[Python-Dev] UCS2/UCS4 default

Fri Jul 4 01:50:51 CEST 2008

On Thu, Jul 3, 2008 at 4:21 PM, Guido van Rossum <guido at python.org> wrote:
> On Thu, Jul 3, 2008 at 3:00 PM, Adam Olsen <rhamph at gmail.com> wrote:
>> On Thu, Jul 3, 2008 at 3:01 PM, Terry Reedy <tjreedy at udel.edu> wrote:
>>>
>>> The premise is the OP's idea that Python should switch to all UCS4 to create
>>> a more pure ('ideal') situation or the idea that len(s) should count
>>> codepoints (correct term?) for all builds as a matter of purity even though
>>> on it would be time-costly on 16-bit builds as a matter of practicality.
>>
>> Wrong term - code units and code points are equivalent in UTF-16 and
>> UTF-32.  What you're looking for is unicode scalar values.
>
> I don't think so. I have in my lap the Unicode 5.0 standard, which on
> page 102, under UTF-16, states (amongst others):
>
> """
> * In UTF-16, the code point sequence <004D, 0430, 4E8C, 10302> is
> represented as <004D 0439 4E8C D800 DF02>, where <D800 DF02>
> corresponds to U+10302.

The literal interpretation is that the U+10302 code point should get
expanded into <D800 DF02>.  It doesn't say if <D800 DF02> is a pair of
code units or a pair of code points.

> * Because surrogate code points are not Unicode scalar values,
> isolated UTF-16 code units in the range D800[16]..DFFF[16] are
> ill-formed.
> """

So a lone surrogate code unit is not a valid scalar.  It also implies
surrogate code points exist, rather than ruling them out.

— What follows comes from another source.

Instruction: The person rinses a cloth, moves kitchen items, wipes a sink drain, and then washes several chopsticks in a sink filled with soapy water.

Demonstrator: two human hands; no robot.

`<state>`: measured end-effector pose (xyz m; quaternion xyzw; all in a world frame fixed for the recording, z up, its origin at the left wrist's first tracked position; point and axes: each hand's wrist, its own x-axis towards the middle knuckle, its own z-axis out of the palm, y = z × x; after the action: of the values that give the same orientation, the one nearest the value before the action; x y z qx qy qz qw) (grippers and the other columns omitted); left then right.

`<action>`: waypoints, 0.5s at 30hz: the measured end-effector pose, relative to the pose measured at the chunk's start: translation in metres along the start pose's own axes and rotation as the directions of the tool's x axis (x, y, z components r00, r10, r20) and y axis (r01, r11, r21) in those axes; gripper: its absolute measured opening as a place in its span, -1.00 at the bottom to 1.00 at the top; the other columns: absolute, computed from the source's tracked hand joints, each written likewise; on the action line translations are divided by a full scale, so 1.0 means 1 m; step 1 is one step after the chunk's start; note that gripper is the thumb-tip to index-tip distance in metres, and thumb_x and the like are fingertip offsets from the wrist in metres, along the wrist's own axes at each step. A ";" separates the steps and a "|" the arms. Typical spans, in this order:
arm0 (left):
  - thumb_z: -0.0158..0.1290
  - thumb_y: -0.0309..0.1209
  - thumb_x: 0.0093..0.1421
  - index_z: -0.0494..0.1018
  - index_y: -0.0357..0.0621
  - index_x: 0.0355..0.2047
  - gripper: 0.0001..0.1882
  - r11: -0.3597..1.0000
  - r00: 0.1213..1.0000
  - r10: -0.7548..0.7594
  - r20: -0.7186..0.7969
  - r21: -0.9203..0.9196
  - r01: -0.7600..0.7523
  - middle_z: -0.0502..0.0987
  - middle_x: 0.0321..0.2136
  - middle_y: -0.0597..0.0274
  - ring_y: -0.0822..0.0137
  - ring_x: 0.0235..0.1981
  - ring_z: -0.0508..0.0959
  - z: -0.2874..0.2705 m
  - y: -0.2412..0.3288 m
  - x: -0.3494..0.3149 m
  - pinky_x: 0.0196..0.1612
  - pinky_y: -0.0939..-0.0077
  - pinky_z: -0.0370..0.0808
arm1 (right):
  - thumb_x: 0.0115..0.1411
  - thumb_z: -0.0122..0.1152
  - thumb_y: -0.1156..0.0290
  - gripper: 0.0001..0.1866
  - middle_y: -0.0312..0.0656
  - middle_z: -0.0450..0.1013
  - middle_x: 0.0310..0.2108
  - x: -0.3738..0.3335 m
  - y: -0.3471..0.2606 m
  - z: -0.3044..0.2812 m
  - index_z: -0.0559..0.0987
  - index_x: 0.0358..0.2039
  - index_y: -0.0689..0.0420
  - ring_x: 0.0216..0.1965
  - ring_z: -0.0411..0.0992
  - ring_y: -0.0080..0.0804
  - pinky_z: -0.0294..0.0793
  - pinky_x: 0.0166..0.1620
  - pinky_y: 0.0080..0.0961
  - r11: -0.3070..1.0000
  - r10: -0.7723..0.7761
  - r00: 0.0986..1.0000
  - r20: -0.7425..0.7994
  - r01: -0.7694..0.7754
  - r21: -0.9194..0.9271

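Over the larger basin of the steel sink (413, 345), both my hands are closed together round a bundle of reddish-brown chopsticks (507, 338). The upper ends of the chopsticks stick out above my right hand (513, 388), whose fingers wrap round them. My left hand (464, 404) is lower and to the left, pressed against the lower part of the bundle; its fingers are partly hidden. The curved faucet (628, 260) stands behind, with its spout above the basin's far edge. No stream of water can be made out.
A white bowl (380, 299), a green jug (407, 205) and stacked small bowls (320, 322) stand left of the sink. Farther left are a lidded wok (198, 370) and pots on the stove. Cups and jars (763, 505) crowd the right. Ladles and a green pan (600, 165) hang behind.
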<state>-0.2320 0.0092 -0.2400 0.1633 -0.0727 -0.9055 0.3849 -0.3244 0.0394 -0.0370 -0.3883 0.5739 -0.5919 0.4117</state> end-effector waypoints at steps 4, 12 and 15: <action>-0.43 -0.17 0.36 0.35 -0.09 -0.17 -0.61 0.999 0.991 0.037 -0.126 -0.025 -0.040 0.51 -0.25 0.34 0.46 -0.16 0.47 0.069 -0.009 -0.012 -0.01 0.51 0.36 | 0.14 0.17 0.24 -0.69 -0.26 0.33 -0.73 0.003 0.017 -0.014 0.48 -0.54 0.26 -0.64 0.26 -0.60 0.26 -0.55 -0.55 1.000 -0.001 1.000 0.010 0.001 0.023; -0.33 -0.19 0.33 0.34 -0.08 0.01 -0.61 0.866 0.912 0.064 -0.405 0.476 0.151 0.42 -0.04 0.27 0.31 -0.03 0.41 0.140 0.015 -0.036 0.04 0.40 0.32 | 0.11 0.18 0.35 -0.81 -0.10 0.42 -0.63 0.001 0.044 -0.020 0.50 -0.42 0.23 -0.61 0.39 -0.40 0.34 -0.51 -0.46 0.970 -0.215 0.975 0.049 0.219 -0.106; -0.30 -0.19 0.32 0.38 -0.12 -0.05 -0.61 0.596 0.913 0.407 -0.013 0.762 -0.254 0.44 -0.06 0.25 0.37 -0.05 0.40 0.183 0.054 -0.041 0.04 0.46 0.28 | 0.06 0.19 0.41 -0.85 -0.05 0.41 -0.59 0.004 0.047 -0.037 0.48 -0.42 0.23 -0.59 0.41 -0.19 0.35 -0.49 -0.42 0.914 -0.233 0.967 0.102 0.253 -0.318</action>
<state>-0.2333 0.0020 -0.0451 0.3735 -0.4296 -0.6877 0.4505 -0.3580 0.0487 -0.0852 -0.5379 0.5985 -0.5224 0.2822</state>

> From this I understand they distinguish carefully between code points
> and code units -- D800 is a code unit but not a code point, 10302 is a
> code point but not a (UTF-16) code unit.

I disagree.  They switch between code point and code unit arbitrarily,
never than saying surrogate code points don't exist.

> OTOH outside the context of UTF-8, the surrogates are also referred to
> as "reserved code points" (e.g. in Table 2-3 on page 27, "Types of
> Code Points").

You mean outside the context of UTF-16?  Regarding them as reserved
and lone surrogates as ill-formed code units would have been simpler,
but alas, is not the case.

Regarding changes in 5.1
(http://www.unicode.org/versions/Unicode5.1.0/), I can find this bit
to give some context:

    Rendering Default Ignorable Code Points

    Update the last paragraph on p. 192 of The Unicode Standard,
Version 5.0, in Section 5.20, Default Ignorable Code Points, to read
as follows:

        Replacement Text
        An implementation should ignore all default ignorable code
points in rendering whenever it does not support those code points,
whether they are assigned or not.

        In previous versions of the Unicode Standard, surrogate code
points, private use code points, and some control characters were also
default ignorable code points. However, to avoid security problems,
such characters always should be displayed with a missing glyph, so
that there is a visible indication of their presence in the text. In
Unicode 5.1 these code points are no longer default ignorable code
points. For more information, see UTR #36, "Unicode Security
Considerations."

Clearly they act as if surrogate code points exist.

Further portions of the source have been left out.